▸ DIRECTIONS: Repeat the records below exactly. Omit the pictures.

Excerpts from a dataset
++++++++++
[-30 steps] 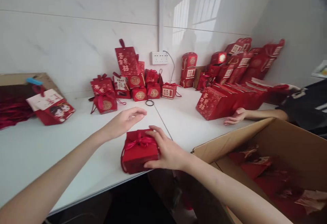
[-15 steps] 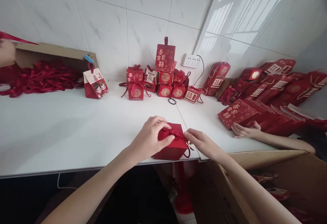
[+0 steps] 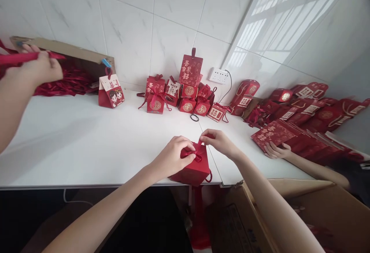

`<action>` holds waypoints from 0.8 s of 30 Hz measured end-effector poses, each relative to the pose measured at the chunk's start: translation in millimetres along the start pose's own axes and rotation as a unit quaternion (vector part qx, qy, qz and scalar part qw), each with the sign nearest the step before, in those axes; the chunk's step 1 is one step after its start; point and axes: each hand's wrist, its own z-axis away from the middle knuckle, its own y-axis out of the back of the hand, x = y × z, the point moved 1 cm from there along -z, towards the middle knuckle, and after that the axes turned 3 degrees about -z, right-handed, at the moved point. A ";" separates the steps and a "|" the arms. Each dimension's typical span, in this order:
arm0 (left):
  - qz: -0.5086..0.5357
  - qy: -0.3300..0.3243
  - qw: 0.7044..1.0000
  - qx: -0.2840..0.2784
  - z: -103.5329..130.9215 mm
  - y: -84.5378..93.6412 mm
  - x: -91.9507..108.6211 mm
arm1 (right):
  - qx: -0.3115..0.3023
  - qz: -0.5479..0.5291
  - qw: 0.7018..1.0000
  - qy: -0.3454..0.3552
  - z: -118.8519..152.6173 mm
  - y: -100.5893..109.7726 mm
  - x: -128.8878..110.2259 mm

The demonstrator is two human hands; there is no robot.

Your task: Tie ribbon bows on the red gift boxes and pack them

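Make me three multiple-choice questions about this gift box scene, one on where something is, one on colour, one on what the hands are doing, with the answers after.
1. Where does the box under the person's hands sit?
A. at the near edge of the white table
B. against the tiled wall
C. inside the cardboard carton

2. What colour is the ribbon on that box?
A. gold
B. red
C. white

3. What are the left hand and right hand doing?
A. both resting flat on the table
B. both lifting the box high
C. both pinching the ribbon on top of the box

Answers:
1. A, the box stands at the table's front edge, far from the wall.
2. B, the bow matches the red box.
3. C, fingertips of both hands close on the bow while the box stays on the table.
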 end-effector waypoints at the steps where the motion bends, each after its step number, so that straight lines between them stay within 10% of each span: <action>1: 0.002 0.005 1.000 0.006 0.5 -0.2 -0.1 | -0.003 0.020 1.000 -0.003 -6.5 -3.4 1.1; 9: -0.038 0.020 0.996 0.077 12.8 7.2 1.1 | 0.216 0.174 0.955 0.100 19.6 -4.5 -0.9; 14: -0.047 0.021 0.998 0.045 11.0 10.7 3.5 | 0.070 0.247 0.948 0.189 67.3 -18.3 -28.6; 24: -0.020 0.064 0.997 0.037 6.5 7.5 -2.8 | 0.097 0.240 0.965 0.042 61.9 -36.5 -21.7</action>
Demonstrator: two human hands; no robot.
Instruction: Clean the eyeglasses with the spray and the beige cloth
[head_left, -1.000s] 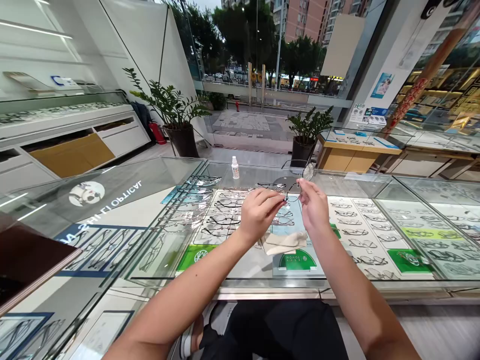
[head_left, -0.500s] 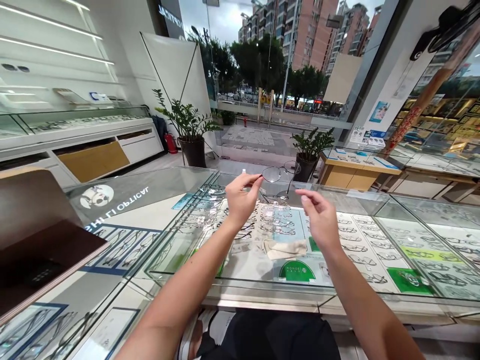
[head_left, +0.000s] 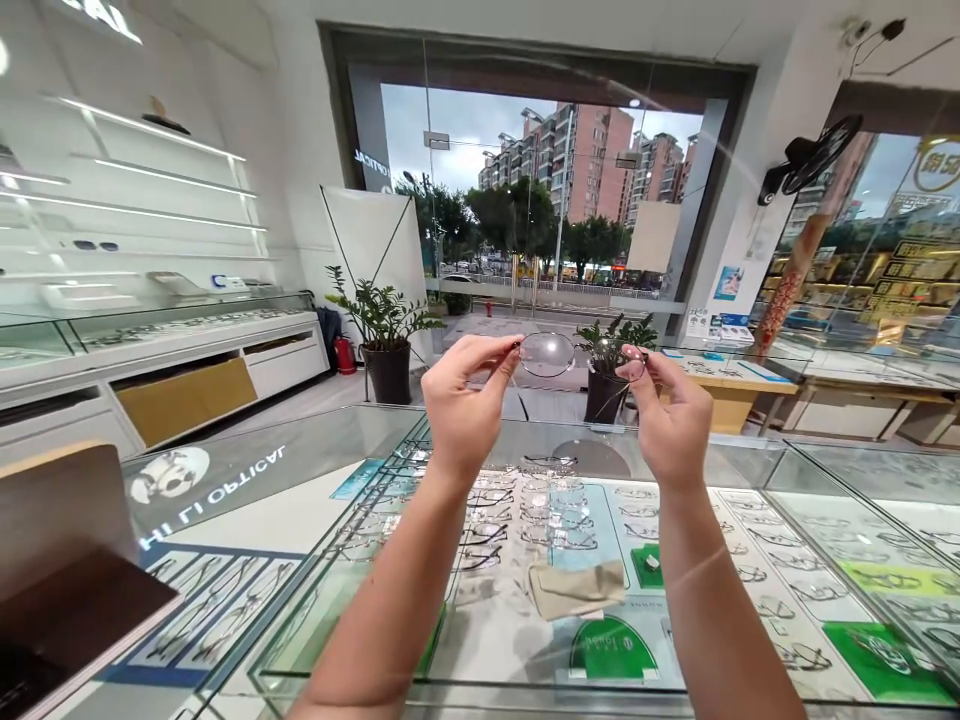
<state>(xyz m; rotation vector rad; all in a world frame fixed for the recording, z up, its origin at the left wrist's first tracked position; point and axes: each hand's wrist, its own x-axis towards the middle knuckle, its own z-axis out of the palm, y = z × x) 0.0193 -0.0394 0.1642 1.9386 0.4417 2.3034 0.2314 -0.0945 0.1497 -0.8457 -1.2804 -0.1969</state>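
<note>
I hold a pair of thin-rimmed glasses (head_left: 562, 355) up in front of me, above the glass counter (head_left: 300, 470). My left hand (head_left: 461, 400) pinches the left end of the frame. My right hand (head_left: 671, 415) pinches the right end. The lenses face the shop window. A beige cleaning cloth (head_left: 574, 588) lies on the counter glass below my hands. Under the glass, several glasses frames (head_left: 525, 510) lie in rows.
A brown laptop-like lid (head_left: 67, 560) stands at the near left on the counter. Two potted plants (head_left: 386, 335) stand on the floor beyond the counter. More display cases run along the left wall (head_left: 150, 330) and at the right (head_left: 862, 470).
Both hands rose from just above the counter to eye level. My right hand let go for a moment, then took the right end of the glasses again. The camera tilted up.
</note>
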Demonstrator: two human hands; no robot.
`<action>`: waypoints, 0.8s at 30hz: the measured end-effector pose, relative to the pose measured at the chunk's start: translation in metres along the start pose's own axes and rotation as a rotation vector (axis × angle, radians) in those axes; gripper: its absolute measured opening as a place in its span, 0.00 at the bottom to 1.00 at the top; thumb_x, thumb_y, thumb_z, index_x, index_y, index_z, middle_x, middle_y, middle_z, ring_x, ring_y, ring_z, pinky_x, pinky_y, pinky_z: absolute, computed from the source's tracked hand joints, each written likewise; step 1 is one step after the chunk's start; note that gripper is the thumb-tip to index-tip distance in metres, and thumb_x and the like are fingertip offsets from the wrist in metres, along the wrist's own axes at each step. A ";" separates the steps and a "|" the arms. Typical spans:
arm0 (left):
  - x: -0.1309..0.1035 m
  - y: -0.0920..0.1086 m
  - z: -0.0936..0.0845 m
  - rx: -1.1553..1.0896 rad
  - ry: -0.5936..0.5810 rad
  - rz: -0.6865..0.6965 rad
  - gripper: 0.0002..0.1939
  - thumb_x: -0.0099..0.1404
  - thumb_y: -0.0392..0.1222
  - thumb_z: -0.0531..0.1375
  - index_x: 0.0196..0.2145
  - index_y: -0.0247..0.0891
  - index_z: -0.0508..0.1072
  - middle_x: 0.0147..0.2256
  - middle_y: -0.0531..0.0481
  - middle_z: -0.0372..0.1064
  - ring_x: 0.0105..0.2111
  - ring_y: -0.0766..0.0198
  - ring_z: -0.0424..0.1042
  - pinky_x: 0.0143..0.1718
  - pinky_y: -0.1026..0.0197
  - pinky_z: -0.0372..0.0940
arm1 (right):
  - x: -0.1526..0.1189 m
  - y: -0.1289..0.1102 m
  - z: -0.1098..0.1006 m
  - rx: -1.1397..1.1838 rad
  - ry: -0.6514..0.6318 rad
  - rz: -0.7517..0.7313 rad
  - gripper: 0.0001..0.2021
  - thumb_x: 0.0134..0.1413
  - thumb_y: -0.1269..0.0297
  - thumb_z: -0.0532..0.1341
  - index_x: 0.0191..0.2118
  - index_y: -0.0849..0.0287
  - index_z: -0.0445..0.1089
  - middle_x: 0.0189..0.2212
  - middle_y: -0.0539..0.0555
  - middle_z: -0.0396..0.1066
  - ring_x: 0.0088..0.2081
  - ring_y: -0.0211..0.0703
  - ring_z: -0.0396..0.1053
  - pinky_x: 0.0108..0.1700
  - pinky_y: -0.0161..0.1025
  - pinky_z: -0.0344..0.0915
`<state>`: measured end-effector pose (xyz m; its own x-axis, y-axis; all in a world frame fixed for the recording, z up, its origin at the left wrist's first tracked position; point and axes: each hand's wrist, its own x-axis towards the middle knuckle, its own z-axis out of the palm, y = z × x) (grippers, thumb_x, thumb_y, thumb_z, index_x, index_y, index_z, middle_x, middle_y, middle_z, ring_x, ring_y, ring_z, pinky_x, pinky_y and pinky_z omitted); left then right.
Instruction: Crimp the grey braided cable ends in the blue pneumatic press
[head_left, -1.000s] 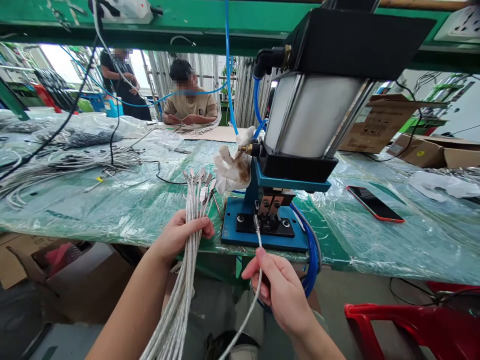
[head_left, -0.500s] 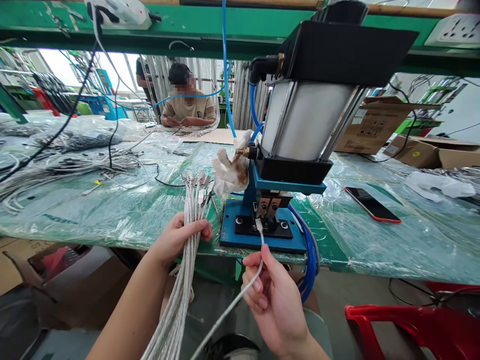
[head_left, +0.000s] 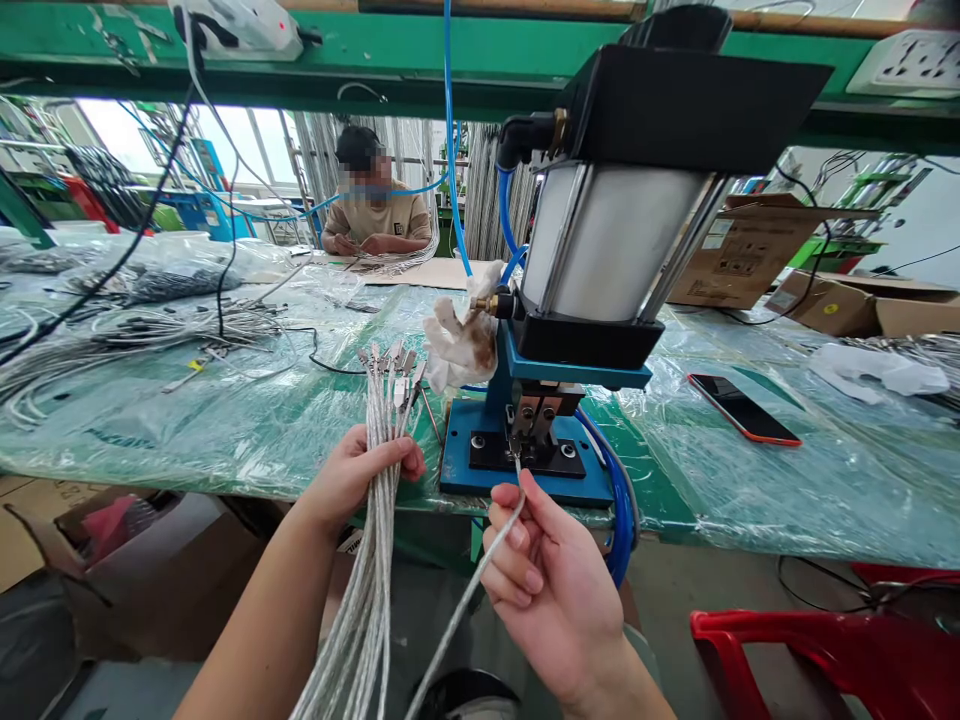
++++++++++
▸ ANSWER TO THIS TASK:
[-30 steps] 
[-15 steps] 
[+0 steps] 

`<action>` holds waypoints from 0.8 s of 30 Hz measured end-effector poses, each relative to the pose measured at the chunk's start: translation in millimetres along the start pose's own axes and rotation as a unit quaternion (vector part qx, qy, qz and scalar part qw), each with the sign nearest the step before, in those axes; the chunk's step 1 is one step after its start; point and axes: each hand's wrist, its own z-axis away from the middle knuckle, its own y-axis out of the back of the hand, x = y × z, the point moved 1 cm from there along -z, towards the middle knuckle, and after that the axes turned 3 degrees about -z, right-handed, at the moved point. A ";" separates the steps and a "|" the arms. Each dimension's typical span, in this order:
arm0 (left):
  - qz: -0.5086..0.5357
  - qy: -0.3300..0.3243
  - qw: 0.7044..1.0000
  - qx: -0.2840..0.2784
  - z: -103.5329..130.9215 mm
  - y: -84.5378..93.6412 mm
  - x: -91.9507..108.6211 mm
arm1 (right):
  - qx: -0.3115..0.3023
  - qz: -0.5479..0.5291
  - qw: 0.7018..1.0000
  - qy: -0.3454..0.3552
  - z: -118.8519..152.6173 mm
  - y: -100.5893..109.7726 mm
  - x: -128.8878..110.2259 mm

The demonstrator is two human hands; there is no robot.

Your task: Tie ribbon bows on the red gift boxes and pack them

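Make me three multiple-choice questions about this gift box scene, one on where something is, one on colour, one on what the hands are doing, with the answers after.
1. Where does the box under the person's hands sit?
A. at the near edge of the white table
B. against the tiled wall
C. inside the cardboard carton

2. What colour is the ribbon on that box?
A. gold
B. red
C. white

3. What are the left hand and right hand doing?
A. both resting flat on the table
B. both lifting the box high
C. both pinching the ribbon on top of the box

Answers:
1. A, the box stands at the table's front edge, far from the wall.
2. B, the bow matches the red box.
3. C, fingertips of both hands close on the bow while the box stays on the table.
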 end-effector waypoints at the steps where the motion bends, each after its step number, so that straight lines between them stay within 10% of each span: <action>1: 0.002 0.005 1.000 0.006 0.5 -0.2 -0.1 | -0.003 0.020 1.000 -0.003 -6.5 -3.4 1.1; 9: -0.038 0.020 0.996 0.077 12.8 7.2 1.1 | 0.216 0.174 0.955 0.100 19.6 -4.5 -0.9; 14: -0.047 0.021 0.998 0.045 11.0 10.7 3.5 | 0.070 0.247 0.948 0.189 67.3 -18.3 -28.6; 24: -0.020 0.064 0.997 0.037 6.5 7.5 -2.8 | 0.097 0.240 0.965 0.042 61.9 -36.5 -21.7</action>
Demonstrator: two human hands; no robot.
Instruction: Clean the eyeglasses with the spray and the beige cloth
[head_left, -1.000s] 
[head_left, -0.500s] 
[head_left, +0.000s] 
<state>(xyz m; rotation vector rad; all in a world frame fixed for the recording, z up, its origin at the left wrist's first tracked position; point and axes: each hand's wrist, its own x-axis towards the middle knuckle, its own z-axis out of the palm, y = z × x) 0.0193 -0.0394 0.1642 1.9386 0.4417 2.3034 0.2314 -0.0945 0.1497 -0.8457 -1.2804 -0.1969</state>
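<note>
I hold a pair of thin-rimmed glasses (head_left: 562, 355) up in front of me, above the glass counter (head_left: 300, 470). My left hand (head_left: 461, 400) pinches the left end of the frame. My right hand (head_left: 671, 415) pinches the right end. The lenses face the shop window. A beige cleaning cloth (head_left: 574, 588) lies on the counter glass below my hands. Under the glass, several glasses frames (head_left: 525, 510) lie in rows.
A brown laptop-like lid (head_left: 67, 560) stands at the near left on the counter. Two potted plants (head_left: 386, 335) stand on the floor beyond the counter. More display cases run along the left wall (head_left: 150, 330) and at the right (head_left: 862, 470).
Both hands rose from just above the counter to eye level. My right hand let go for a moment, then took the right end of the glasses again. The camera tilted up.
</note>
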Demonstrator: two human hands; no robot.
`<action>`: waypoints, 0.8s at 30hz: the measured end-effector pose, relative to the pose measured at the chunk's start: translation in metres along the start pose's own axes and rotation as a rotation vector (axis × angle, radians) in those axes; gripper: its absolute measured opening as a place in its span, 0.00 at the bottom to 1.00 at the top; thumb_x, thumb_y, thumb_z, index_x, index_y, index_z, middle_x, middle_y, middle_z, ring_x, ring_y, ring_z, pinky_x, pinky_y, pinky_z: absolute, computed from the source's tracked hand joints, each written likewise; step 1 is one step after the chunk's start; note that gripper is the thumb-tip to index-tip distance in metres, and thumb_x and the like are fingertip offsets from the wrist in metres, along the wrist's own axes at each step. A ";" separates the steps and a "|" the arms. Typical spans:
arm0 (left):
  - x: -0.1309..0.1035 m
  - y: -0.0920..0.1086 m
  - z: -0.0936..0.0845 m
  - rx: -1.1553..1.0896 rad
  - ry: -0.5936..0.5810 rad
  - rz: -0.6865..0.6965 rad
  - gripper: 0.0002..0.1939
  - thumb_x: -0.0099..0.1404
  - thumb_y: -0.0392..0.1222
  - thumb_z: -0.0531..0.1375
  - index_x: 0.0196..0.2145
  - index_y: -0.0247..0.0891
  - index_z: -0.0508..0.1072
  - middle_x: 0.0147..0.2256
  - middle_y: -0.0531..0.0481
  - middle_z: -0.0372..0.1064
  - ring_x: 0.0105..0.2111
  - ring_y: -0.0766..0.0198
  - ring_z: -0.0424..0.1042
  - pinky_x: 0.0143..0.1718
  - pinky_y: -0.1026..0.0197
  - pinky_z: -0.0372..0.0940
arm1 (right):
  - x: -0.1526..0.1189 m
  - y: -0.1289..0.1102 m
  - z: -0.1098..0.1006 m
  - rx: -1.1397..1.1838 rad
  - ry: -0.6514..0.6318 rad
  - rz: -0.7517..0.7313 rad
  - gripper: 0.0001..0.2021
  - thumb_x: 0.0134..0.1413
  - thumb_y: -0.1269..0.0297
  - thumb_z: -0.0532..0.1341
  - index_x: 0.0191..0.2118
  - index_y: -0.0849..0.0287
  - index_z: -0.0445..0.1089
  - middle_x: 0.0189..0.2212
  - middle_y: -0.0539..0.0555
  - middle_z: -0.0396..0.1066
  - ring_x: 0.0088..0.2081
  - ring_y: -0.0211..0.0703
  - ring_z: -0.0396..0.1053
  - pinky_x: 0.0108..0.1700
  - pinky_y: -0.0161..0.1025
  - pinky_z: -0.0344..0.0915
`<state>`: measured end-effector pose (xyz m; its own x-axis, y-axis; all in a world frame fixed for the recording, z up, its origin at the left wrist's first tracked position; point and axes: each hand's wrist, its own x-axis towards the middle knuckle, its own z-axis out of the palm, y = z × x) (grippers, thumb_x, thumb_y, thumb_z, index_x, index_y, index_z, middle_x, middle_y, middle_z, ring_x, ring_y, ring_z, pinky_x, pinky_y and pinky_z omitted); left then right.
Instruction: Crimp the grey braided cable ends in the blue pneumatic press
[head_left, -1.000s] 
[head_left, -0.500s] 
[head_left, +0.000s] 

That completes the output.